Problem: Wherever the word "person" occurs in the lines below, copy the whole line.
------------------------------------------------------------------------
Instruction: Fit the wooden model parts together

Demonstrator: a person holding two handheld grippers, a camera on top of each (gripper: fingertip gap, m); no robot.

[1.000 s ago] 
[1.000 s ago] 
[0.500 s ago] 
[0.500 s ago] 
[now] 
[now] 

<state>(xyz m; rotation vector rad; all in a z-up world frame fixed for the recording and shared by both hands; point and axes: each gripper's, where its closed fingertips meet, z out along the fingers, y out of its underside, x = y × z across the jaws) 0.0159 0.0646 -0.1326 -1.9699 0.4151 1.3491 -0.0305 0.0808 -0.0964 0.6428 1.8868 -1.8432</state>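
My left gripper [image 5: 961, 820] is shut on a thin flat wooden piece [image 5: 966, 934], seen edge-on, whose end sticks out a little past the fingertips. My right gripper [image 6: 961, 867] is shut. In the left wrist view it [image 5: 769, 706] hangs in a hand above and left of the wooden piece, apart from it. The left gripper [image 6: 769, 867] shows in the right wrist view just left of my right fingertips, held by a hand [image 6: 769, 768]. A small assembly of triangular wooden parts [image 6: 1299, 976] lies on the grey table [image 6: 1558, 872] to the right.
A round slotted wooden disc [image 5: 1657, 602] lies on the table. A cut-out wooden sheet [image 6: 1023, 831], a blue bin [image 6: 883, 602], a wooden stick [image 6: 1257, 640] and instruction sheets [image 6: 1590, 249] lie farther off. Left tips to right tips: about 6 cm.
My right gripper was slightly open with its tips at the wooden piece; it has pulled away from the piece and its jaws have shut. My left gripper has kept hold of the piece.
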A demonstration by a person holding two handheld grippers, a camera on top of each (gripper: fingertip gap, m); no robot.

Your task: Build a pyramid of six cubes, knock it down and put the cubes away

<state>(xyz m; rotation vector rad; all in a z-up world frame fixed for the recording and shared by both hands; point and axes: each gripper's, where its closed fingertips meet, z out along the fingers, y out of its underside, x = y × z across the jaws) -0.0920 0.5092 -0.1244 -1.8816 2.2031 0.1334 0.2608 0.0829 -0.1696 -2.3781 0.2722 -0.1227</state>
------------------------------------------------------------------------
Response:
Demonstrator: a person holding two handheld grippers, a camera on top of each (gripper: fingertip gap, m); no robot.
A demonstration by a person holding two handheld grippers, a camera on top of each (gripper: fingertip gap, m); no robot.

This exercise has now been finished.